What to do
Each line below that contains the word "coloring" must be copied.

**** Information supplied

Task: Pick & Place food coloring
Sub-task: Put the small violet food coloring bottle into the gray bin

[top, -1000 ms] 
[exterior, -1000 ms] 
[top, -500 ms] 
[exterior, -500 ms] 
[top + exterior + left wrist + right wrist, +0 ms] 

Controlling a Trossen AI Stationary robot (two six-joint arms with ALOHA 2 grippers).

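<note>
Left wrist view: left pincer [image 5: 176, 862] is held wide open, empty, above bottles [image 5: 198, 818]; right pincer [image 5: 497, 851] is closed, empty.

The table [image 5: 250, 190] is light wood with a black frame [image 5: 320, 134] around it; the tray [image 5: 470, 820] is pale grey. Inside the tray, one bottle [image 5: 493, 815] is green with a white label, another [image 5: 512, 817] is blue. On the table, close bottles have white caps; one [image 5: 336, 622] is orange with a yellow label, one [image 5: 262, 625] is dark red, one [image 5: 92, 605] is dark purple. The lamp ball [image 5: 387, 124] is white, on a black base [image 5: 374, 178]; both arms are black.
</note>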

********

Output below
Task: Pick & Place food coloring
Sub-task: Put the small violet food coloring bottle into the gray bin

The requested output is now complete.